Creates an interactive OpenStreetMap map with clustered observation markers.
Returns the path to the saved HTML file (embedded in the markdown page).

In [None]:
def generate_species_map(taxon_name, occurrences, output_path):
    """Generate a Folium map with observation points and save as HTML.
    
    Args:
        taxon_name: Scientific name of the species
        occurrences: List of occurrence dicts with lat, lon, country, year, institution, gbifID
        output_path: Path to save the HTML map file
    Returns:
        Path to the saved HTML file, or None if no occurrences
    """
    if not occurrences:
        return None

    # Compute centroid for initial map view
    lats = [o['lat'] for o in occurrences]
    lons = [o['lon'] for o in occurrences]
    center = [sum(lats) / len(lats), sum(lons) / len(lons)]

    m = folium.Map(
        location=center,
        zoom_start=3,
        tiles='OpenStreetMap',
        width='100%',
        height='450px'
    )

    # Add tile layer attribution
    folium.TileLayer(
        tiles='https://{s}.tile.openstreetmap.org/{z}/{x}/{y}.png',
        attr='© <a href="https://www.openstreetmap.org/copyright">OpenStreetMap</a> contributors',
        name='OpenStreetMap',
        overlay=False,
        control=True
    ).add_to(m)

    # Colour-code by basis of record
    color_map = {
        'HUMAN_OBSERVATION': '#2ecc71',
        'PRESERVED_SPECIMEN': '#e67e22',
        'MACHINE_OBSERVATION': '#3498db',
        'LITERATURE': '#9b59b6',
        'MATERIAL_SAMPLE': '#e74c3c',
    }

    for occ in occurrences:
        color = color_map.get(occ.get('basisOfRecord', ''), '#95a5a6')
        year_str = f", {occ['year']}" if occ.get('year') else ''
        inst_str = f"<br><em>{occ['institution']}</em>" if occ.get('institution') else ''
        gbif_link = ''
        if occ.get('gbifID'):
            gbif_link = f'<br><a href="https://www.gbif.org/occurrence/{occ["gbifID"]}" target="_blank">GBIF record</a>'
        
        popup_html = (
            f"<b>{taxon_name}</b><br>"
            f"{occ.get('country', '')}{year_str}"
            f"{inst_str}"
            f"{gbif_link}"
        )
        folium.CircleMarker(
            location=[occ['lat'], occ['lon']],
            radius=5,
            color=color,
            fill=True,
            fill_color=color,
            fill_opacity=0.7,
            popup=folium.Popup(popup_html, max_width=250),
            tooltip=f"{occ.get('country', '')} {year_str}"
        ).add_to(m)

    # Legend
    legend_html = '''
    <div style="position:fixed; bottom:20px; left:20px; z-index:9999;
                background:white; padding:10px; border-radius:6px;
                border:1px solid #ccc; font-size:12px; line-height:1.8;">
        <b>Basis of record</b><br>
        <span style="color:#2ecc71;">●</span> Human observation<br>
        <span style="color:#e67e22;">●</span> Preserved specimen<br>
        <span style="color:#3498db;">●</span> Machine observation<br>
        <span style="color:#9b59b6;">●</span> Literature<br>
        <span style="color:#95a5a6;">●</span> Other
    </div>
    '''
    m.get_root().html.add_child(folium.Element(legend_html))

    m.save(output_path)
    return output_path


print('Map generation function defined.')
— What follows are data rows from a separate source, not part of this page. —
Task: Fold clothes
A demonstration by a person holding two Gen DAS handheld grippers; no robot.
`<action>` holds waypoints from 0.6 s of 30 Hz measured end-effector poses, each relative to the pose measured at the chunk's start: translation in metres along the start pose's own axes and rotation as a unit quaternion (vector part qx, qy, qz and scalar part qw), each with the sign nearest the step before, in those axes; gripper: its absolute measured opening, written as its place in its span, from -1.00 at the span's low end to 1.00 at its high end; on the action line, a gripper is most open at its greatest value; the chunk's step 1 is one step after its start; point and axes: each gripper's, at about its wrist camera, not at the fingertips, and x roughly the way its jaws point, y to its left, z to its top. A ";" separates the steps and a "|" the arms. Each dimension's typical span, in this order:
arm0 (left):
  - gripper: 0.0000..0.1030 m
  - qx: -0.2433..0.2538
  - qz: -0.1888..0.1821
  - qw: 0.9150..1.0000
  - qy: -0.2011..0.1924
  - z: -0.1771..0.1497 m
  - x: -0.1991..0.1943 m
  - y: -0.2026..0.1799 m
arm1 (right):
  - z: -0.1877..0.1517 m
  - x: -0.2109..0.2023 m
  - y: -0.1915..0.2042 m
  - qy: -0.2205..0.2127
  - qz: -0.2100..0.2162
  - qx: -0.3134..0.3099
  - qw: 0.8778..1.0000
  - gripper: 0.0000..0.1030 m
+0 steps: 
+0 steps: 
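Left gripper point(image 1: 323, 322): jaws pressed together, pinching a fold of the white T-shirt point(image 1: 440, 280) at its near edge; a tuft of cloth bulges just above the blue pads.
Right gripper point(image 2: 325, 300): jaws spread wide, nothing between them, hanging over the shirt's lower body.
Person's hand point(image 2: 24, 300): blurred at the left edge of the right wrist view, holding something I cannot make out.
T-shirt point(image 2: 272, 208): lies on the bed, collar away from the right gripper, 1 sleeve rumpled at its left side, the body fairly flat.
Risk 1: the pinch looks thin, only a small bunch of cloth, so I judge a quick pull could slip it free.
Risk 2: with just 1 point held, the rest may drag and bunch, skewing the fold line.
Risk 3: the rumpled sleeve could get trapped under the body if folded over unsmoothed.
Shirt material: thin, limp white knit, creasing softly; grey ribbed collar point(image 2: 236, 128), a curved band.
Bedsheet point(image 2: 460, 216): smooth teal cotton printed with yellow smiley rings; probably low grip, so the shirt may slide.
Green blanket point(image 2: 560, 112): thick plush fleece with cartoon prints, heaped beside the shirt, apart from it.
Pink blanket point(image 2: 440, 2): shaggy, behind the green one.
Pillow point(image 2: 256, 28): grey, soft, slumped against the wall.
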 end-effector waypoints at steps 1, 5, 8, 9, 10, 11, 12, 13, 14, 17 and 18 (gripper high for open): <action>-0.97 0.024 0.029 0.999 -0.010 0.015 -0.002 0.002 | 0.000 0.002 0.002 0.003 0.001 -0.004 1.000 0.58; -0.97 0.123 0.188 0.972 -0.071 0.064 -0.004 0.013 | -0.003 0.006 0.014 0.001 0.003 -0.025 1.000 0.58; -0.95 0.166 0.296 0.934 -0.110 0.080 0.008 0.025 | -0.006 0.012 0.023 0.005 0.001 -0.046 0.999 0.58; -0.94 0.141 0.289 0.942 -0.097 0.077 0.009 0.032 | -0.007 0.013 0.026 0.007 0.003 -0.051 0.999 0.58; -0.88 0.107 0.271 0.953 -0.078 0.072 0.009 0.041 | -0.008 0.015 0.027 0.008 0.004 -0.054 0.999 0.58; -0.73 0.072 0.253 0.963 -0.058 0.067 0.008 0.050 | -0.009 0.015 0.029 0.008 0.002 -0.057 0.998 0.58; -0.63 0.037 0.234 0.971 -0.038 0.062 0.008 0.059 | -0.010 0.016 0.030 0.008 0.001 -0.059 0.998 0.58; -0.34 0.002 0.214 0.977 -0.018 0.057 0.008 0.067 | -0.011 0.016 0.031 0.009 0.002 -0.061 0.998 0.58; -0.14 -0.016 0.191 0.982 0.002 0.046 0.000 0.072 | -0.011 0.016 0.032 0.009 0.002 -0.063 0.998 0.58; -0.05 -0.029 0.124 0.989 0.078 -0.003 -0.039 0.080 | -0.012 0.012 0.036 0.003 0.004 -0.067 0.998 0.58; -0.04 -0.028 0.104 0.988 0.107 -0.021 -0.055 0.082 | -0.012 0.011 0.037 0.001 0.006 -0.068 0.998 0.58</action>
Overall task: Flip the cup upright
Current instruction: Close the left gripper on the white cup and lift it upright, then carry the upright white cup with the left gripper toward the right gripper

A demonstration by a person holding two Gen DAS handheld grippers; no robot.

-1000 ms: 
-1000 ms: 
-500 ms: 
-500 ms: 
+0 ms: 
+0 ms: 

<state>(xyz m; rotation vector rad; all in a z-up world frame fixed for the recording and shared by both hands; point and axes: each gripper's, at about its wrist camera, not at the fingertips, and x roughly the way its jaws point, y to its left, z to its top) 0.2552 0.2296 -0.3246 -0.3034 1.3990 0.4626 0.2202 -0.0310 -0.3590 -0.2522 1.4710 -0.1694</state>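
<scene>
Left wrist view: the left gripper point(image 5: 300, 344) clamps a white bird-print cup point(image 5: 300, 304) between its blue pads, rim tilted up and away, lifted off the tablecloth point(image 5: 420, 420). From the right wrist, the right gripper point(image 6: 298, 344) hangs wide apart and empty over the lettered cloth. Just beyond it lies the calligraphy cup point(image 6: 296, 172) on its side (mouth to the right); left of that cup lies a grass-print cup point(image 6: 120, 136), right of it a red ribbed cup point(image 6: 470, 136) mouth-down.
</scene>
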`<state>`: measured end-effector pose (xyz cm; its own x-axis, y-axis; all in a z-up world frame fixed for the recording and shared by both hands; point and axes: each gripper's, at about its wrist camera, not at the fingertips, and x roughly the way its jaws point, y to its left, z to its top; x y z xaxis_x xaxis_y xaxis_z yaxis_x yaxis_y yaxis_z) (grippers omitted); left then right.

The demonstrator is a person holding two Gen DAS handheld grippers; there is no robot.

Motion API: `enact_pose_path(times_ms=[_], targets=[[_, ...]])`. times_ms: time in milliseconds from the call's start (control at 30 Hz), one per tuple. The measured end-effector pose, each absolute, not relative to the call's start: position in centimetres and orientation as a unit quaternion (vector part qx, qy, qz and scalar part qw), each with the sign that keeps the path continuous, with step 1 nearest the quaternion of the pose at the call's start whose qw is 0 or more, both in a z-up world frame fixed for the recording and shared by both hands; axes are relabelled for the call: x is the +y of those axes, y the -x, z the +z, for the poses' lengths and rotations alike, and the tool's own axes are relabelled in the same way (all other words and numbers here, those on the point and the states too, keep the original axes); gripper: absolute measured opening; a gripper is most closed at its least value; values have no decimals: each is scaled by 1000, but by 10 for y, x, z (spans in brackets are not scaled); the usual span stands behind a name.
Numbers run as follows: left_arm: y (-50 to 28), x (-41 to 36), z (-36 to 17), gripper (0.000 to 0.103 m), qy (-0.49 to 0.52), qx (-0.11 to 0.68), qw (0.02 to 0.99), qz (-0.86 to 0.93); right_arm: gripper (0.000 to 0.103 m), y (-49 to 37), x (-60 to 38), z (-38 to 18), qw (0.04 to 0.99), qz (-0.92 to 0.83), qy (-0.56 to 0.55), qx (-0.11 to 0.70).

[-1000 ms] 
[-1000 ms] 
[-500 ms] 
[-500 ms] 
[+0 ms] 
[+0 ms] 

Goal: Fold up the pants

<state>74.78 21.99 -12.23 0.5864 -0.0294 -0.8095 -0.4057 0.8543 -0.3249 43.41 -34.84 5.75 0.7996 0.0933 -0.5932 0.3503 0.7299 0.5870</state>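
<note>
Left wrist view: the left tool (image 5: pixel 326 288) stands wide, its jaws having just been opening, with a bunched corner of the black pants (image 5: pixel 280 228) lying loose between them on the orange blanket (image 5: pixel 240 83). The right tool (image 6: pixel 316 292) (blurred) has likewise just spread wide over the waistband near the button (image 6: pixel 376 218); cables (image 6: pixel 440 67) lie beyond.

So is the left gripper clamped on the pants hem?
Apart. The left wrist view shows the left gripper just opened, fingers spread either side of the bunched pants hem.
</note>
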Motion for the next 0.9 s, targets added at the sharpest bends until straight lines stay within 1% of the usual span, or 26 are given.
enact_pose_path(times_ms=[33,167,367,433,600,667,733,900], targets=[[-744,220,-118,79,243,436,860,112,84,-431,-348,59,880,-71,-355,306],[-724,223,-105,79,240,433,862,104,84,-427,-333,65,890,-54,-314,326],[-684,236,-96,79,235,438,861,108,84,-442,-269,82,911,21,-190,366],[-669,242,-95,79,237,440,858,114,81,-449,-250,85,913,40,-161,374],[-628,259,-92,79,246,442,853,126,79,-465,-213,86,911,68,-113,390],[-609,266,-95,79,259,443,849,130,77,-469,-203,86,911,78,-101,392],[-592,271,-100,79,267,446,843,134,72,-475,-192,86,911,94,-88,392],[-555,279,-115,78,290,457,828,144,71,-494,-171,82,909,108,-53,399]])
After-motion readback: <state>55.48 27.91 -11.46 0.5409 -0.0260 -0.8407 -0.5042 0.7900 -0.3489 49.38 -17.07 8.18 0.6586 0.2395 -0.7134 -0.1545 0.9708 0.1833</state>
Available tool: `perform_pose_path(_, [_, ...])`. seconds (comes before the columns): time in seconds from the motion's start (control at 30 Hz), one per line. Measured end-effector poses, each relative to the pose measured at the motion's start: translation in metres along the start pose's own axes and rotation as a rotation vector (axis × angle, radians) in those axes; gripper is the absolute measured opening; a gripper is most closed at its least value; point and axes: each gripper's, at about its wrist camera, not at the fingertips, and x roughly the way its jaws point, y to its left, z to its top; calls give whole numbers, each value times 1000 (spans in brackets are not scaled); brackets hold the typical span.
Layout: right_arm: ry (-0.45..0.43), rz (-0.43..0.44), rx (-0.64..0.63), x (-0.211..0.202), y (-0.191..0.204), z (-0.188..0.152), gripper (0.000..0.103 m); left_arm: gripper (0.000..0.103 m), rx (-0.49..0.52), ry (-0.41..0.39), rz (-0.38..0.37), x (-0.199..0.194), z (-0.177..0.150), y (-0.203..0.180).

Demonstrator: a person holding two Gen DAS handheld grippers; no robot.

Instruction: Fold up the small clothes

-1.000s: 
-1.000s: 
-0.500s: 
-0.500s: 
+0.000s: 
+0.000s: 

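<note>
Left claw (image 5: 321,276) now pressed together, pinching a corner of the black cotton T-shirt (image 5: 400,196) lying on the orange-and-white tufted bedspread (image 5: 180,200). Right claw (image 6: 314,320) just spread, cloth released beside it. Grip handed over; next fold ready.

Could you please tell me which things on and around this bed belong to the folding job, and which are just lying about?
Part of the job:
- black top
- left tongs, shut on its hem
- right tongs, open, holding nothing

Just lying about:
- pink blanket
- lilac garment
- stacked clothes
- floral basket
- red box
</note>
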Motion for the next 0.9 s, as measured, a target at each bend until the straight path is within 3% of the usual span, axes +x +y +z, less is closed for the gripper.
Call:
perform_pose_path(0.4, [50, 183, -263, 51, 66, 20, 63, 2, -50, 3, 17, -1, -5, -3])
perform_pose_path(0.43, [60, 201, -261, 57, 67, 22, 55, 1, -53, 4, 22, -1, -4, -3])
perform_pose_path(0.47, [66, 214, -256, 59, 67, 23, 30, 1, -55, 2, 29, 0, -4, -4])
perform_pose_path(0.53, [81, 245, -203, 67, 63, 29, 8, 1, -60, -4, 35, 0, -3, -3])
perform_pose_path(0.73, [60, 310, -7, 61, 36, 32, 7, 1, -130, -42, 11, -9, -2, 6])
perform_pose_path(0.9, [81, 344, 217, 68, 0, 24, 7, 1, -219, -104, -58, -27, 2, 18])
## Load taxa information from the RDF graph

Extract taxon data from `gbifMontserrat.ttl` — observations grouped by publisher,
with media URLs and license information.

In [None]:
# Query the local RDF graph for all observation data
obs_query = """
PREFIX wd:  <http://www.wikidata.org/entity/>
PREFIX wdt: <http://www.wikidata.org/prop/direct/>
PREFIX rdfs: <http://www.w3.org/2000/01/rdf-schema#>
PREFIX dc:   <http://purl.org/dc/elements/1.1/>

SELECT DISTINCT ?taxon ?taxonLabel ?publisher ?publisherLabel 
                ?observation ?gbifObservation ?media_url ?license WHERE {
    ?media wdt:P2699 ?media_url ;
           wdt:P275 ?license ;
           wdt:P361 ?observation .
    ?observation wdt:P225 ?taxon ;
                 wdt:P854 ?gbifObservation ;
                 wdt:P123 ?publisher .
    ?taxon rdfs:label ?taxonLabel .
    ?publisher rdfs:label ?publisherLabel .
}
"""

# Build taxonpages: {taxon_label: {qid, publisher: {org: [{obs_id, media, license}]}}}
taxonpages = {}

for row in g.query(obs_query):
    taxon_label = str(row.taxonLabel)
    qid = str(row.taxon).replace('http://www.wikidata.org/entity/', '')
    publisher = str(row.publisherLabel)
    obs_id = str(row.gbifObservation)
    media_url = str(row.media_url)
    license_uri = str(row.license)

    if taxon_label not in taxonpages:
        taxonpages[taxon_label] = {'qid': qid, 'uri': str(row.taxon), 'publishers': {}}
    
    if publisher not in taxonpages[taxon_label]['publishers']:
        taxonpages[taxon_label]['publishers'][publisher] = {}
    
    if obs_id not in taxonpages[taxon_label]['publishers'][publisher]:
        taxonpages[taxon_label]['publishers'][publisher][obs_id] = {
            'obs_id': obs_id,
            'media': [],
            'license': license_uri
        }
    
    if media_url and media_url != 'nan':
        existing = taxonpages[taxon_label]['publishers'][publisher][obs_id]['media']
        if media_url not in existing:
            existing.append(media_url)

print(f'Loaded {len(taxonpages)} taxa with observation data.')
for name in sorted(taxonpages.keys()):
    n_obs = sum(len(obs) for obs in taxonpages[name]['publishers'].values())
    print(f'  {name}: {len(taxonpages[name]["publishers"])} publishers, {n_obs} observations')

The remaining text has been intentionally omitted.